Я медленно отложил книгу и помотал головой, пытаясь вытряхнуть из нее цепляющиеся за извилины сложные речевые обороты двухсотлетней давности. Вот ни хрена ж себе, здесь баталии гремели меж светскими властями и церковными!
Я представил себе, что было бы с умником, который попробовал бы написать нечто подобное «у нас», веке этак в семнадцатом, и нервно хмыкнул. Костер или плаха для еретика, и еще спасибо сказал бы, если обошлись без пыток. Ну да, а этот писатель спокойно дожил до старости, еще и два университета основал. Один в Велиграде, другой… в Картахене?! О-бал-деть! Это он что, от разъяренных священников туда чесанул?! Так, а умер где, на какой-нибудь вилле в окружении терпеливых и не очень наследников? Читаем послесловие к его запискам. Черта с два! Умер «синьор» Эрик Ярославич Хейердалл, будучи отцом Сергием, настоятелем Спасо-Преображенского Ставропигиального Валаамского мужского монастыря, и похоронен там же. С ума сойти…
– Что повергло вас в такое изумление, Виталий Родионович? – Возникший на пороге «моей» библиотеки, глава Особой канцелярии устало улыбнулся.
– Добрый вечер, Владимир Стоянович, – вздохнул я, поднимаясь с кресла (этикет, чтоб его). – Да вот знакомлюсь с историей своей новой родины. И чем дальше, тем больше жалею, что «там», у нас, нет этой вашей «филозофии». Насколько иным был бы мир…
– Полноте, Виталий Родионович. Иначе не значит лучше. Все равно остаются те же проблемы, войны и беды… Как бы ни развивалось человечество, каким бы путем оно ни шло, без ошибок не обойтись. А если оно перестанет их совершать, во что я, уж простите старого пессимиста, не верю… Так вот, если человечество перестанет совершать ошибки, оно исчезнет. Да-да, дражайший Виталий Родионович, человечество просто перестанет быть. А то, что возникнет вместо него, не будет иметь ни к вам, ни ко мне, ни к любому другому нашему современнику решительно никакого отношения. Впрочем, оставим это. Разрешите присесть? – Ничего не имея против компании своего работодателя, я гостеприимно указал ему на соседнее кресло. Князь благодарно кивнул (можно подумать, он действительно считает себя у меня в гостях!) и продолжил разговор, уже сидя в кресле. – Знаете, я ведь заглянул к вам несколько по иному поводу. Уже собирался домой с доклада у государя, да в приемную телефонировал дежурный канцелярии и доложил о происшествии в «Летцбурге», вот я и решил заехать к вам по пути. Чем же вам так не понравились наши лихие военные?

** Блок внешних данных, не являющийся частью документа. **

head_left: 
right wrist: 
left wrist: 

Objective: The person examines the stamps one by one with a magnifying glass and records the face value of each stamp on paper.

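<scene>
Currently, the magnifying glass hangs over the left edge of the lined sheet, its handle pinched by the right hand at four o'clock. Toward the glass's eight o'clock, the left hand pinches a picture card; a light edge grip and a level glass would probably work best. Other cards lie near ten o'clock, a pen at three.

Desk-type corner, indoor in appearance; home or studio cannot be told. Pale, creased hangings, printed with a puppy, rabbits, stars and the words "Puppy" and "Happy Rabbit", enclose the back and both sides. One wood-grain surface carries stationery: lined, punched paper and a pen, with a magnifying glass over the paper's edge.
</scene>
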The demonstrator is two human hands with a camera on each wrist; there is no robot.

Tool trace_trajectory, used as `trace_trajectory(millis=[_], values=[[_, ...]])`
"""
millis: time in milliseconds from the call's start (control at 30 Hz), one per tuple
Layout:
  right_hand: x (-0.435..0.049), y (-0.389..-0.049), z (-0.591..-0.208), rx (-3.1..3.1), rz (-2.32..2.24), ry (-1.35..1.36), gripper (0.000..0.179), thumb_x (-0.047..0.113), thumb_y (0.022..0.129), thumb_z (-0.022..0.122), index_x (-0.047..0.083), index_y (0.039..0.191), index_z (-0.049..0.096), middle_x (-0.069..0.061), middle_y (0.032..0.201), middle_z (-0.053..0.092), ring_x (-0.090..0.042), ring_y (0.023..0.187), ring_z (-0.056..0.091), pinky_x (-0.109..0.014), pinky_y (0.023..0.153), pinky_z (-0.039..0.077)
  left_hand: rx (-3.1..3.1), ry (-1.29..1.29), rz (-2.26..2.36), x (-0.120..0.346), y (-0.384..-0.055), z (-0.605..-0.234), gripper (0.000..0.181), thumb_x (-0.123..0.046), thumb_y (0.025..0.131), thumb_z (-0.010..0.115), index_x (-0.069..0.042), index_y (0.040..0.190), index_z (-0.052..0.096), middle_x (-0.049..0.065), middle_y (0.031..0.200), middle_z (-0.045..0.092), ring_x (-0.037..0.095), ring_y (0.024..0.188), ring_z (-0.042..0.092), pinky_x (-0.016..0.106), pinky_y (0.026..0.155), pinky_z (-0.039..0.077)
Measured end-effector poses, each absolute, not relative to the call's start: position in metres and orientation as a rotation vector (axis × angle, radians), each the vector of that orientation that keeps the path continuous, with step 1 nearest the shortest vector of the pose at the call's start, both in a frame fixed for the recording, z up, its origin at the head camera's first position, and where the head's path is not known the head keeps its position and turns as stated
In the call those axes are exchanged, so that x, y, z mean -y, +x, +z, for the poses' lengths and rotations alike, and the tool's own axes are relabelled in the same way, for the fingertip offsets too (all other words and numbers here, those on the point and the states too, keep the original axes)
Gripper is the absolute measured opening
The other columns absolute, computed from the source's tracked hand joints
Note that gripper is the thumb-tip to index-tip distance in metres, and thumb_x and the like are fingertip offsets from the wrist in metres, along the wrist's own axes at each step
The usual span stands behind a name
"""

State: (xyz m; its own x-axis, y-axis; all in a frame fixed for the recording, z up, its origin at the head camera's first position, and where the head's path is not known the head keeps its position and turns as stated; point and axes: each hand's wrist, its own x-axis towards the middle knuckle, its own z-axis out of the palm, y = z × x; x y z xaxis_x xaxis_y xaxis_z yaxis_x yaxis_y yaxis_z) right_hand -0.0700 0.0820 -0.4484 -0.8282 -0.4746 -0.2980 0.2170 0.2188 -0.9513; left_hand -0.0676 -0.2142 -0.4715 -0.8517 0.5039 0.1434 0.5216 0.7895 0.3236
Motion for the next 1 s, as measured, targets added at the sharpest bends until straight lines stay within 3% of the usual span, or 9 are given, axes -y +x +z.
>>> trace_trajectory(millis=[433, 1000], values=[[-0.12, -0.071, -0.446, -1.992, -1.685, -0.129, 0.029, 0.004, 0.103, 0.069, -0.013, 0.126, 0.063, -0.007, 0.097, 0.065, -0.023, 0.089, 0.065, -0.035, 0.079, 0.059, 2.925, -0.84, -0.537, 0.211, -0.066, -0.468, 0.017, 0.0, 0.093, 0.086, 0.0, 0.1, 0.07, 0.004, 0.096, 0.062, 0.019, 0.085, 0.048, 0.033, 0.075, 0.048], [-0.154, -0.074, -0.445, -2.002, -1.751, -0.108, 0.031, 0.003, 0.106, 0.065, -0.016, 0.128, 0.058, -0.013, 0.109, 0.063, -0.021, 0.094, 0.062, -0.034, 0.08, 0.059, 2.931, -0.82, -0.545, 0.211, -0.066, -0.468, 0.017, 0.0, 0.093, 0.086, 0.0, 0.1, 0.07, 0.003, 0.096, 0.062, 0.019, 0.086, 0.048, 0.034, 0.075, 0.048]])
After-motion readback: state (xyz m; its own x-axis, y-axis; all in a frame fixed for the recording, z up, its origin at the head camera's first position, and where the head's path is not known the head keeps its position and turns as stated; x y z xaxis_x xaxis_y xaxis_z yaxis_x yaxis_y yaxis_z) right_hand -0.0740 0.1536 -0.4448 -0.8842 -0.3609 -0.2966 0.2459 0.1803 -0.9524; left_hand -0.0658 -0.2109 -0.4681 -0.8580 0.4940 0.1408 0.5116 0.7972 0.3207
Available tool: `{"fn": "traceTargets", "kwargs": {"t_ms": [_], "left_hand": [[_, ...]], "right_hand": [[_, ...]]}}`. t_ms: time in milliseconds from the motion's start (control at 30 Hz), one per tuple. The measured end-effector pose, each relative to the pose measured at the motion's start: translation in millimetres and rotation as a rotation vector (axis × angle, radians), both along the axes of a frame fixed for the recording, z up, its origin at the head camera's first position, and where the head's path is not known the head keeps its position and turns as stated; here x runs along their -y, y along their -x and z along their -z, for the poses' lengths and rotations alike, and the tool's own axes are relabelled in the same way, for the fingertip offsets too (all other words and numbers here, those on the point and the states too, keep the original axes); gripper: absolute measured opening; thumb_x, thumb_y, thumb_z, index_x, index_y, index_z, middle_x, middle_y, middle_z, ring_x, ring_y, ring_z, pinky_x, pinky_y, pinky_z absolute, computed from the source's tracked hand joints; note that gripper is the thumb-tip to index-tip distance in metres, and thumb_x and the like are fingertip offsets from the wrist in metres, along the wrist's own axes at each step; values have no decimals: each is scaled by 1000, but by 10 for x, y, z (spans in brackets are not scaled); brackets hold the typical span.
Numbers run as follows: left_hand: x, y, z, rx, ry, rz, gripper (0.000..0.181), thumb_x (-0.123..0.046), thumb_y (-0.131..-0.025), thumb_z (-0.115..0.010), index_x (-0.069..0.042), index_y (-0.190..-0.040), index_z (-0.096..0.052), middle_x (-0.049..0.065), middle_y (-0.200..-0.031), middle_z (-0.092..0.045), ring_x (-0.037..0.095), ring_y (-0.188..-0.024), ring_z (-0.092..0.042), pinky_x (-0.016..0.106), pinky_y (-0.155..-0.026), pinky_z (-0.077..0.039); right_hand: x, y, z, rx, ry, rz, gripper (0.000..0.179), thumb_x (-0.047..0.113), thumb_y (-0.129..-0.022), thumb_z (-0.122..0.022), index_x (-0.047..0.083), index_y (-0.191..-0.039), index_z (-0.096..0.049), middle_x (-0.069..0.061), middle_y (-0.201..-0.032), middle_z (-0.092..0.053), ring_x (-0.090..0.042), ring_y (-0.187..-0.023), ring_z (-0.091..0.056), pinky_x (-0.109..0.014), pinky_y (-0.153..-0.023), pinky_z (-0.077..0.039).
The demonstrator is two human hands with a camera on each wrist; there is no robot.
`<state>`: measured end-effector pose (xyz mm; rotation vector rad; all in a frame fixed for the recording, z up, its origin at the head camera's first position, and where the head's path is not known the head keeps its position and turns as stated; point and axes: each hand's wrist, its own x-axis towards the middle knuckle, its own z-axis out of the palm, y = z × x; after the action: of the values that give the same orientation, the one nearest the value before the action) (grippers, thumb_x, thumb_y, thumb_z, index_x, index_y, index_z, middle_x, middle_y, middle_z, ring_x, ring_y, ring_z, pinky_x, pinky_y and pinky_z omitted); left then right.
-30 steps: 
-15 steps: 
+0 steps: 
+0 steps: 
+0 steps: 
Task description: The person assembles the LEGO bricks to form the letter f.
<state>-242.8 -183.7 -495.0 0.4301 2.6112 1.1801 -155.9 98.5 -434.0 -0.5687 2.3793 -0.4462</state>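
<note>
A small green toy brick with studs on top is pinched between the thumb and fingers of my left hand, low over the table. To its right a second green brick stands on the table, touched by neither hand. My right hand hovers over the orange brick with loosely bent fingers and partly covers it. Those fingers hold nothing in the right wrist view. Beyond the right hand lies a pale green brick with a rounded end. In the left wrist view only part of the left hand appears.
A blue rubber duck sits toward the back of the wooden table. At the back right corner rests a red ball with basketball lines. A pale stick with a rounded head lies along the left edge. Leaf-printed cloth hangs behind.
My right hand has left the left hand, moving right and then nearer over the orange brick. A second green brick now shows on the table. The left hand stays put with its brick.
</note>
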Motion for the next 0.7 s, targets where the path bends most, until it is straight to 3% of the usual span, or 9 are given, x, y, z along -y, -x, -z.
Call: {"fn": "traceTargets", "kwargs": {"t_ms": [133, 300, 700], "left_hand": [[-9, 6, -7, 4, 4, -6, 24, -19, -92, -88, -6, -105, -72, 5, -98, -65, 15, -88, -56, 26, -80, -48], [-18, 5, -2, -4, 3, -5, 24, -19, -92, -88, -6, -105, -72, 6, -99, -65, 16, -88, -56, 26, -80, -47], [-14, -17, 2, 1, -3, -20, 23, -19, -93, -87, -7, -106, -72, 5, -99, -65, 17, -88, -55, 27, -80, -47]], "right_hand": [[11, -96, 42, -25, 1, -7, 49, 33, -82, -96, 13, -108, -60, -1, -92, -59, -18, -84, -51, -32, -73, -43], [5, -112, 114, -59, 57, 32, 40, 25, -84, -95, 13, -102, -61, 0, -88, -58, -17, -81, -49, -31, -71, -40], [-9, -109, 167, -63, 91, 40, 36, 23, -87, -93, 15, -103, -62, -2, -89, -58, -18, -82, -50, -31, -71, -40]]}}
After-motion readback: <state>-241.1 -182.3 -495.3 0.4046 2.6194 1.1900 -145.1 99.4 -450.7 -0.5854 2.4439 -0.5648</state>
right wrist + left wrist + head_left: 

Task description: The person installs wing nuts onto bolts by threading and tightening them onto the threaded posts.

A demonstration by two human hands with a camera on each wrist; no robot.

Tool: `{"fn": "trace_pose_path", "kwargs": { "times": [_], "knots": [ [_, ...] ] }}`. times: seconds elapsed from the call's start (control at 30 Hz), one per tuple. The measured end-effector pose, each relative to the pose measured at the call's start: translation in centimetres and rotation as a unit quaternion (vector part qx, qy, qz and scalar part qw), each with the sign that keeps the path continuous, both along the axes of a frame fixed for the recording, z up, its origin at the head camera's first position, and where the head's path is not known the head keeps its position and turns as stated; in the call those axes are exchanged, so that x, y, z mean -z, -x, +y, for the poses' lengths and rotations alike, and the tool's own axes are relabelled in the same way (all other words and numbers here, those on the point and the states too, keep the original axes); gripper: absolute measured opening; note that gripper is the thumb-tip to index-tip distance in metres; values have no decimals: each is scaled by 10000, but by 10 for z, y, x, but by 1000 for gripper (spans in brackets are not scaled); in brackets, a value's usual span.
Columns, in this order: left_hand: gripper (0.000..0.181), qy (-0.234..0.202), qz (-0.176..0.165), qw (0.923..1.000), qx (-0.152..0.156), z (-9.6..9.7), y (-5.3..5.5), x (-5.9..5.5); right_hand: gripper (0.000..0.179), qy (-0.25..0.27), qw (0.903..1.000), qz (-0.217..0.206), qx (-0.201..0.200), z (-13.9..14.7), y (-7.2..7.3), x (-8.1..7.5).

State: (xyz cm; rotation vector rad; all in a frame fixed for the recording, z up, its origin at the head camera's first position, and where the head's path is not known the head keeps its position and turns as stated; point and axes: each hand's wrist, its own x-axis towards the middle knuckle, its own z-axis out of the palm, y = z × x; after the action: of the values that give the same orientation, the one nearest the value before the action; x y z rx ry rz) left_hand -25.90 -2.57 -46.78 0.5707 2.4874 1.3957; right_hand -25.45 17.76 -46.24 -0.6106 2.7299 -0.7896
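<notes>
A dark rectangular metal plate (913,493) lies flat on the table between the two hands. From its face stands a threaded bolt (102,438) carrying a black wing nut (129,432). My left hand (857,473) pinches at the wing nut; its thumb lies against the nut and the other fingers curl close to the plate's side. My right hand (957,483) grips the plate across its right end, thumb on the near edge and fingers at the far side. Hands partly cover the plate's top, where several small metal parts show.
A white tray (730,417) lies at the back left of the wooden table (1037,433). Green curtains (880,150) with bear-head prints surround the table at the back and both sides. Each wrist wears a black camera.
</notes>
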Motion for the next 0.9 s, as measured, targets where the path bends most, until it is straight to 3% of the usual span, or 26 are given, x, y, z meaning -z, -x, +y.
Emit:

– Наглостью, ваше сиятельство. – Я пожал плечами. – Терпеть не могу паркетных шаркунов, строящих из себя незнамо что.
– Позвольте узнать, а с чего это вы решили, что они всего лишь, как вы выразились, «паркетные шаркуны»? – посерьезнел князь. Ну хмурься, хмурься, я то вижу, что никакого ходу ты делу не дашь… если оно, конечно, будет, дело это.
– Боевой офицер, даже будучи в легком подпитии, не запутается в собственной амуниции. А эти молокососы, – усмехнулся я, – всей кодлой не смогли справиться с одним-единственным сытым и расслабленным штатским.
– И все же, Виталий Родионович… Я вполне могу допустить, что вас, как бывшего офицера, покоробило поведение этих моло… дых людей. Но челюсти-то зачем было ломать? – печально поинтересовался Телепнев.
– Чтобы на дуэль, то есть на хольмганг, вызвать не смогли. – честно ответил я. – Правила-то я пока не знаю, да и саблями-шпагами сражаться не приучен. А оно вам надо, лишиться «испытателя» на следующий день после подписания соглашения о сотрудничестве?
– А вы наглец, Виталий Родионович, – даже с каким-то восхищением протянул мой собеседник (впрочем, уверенно говорить об искренности князя я не стал бы). – Ну да ладно. С Ратьшей я поговорил, и он вину возлагает исключительно на ваших противников. Посему никаких претензий к вам у меня нет, но позвольте дать дельный совет. Непременно займитесь фехтованием. Кажется, это умение может вам пригодиться.
– Обязательно воспользуюсь этим советом, ваше сиятельство, – кивнул я, бросив быстрый взгляд на Телепнева. – Если найдется время. По возвращении дежурный передал мне расписание работ в исследовательском отделении…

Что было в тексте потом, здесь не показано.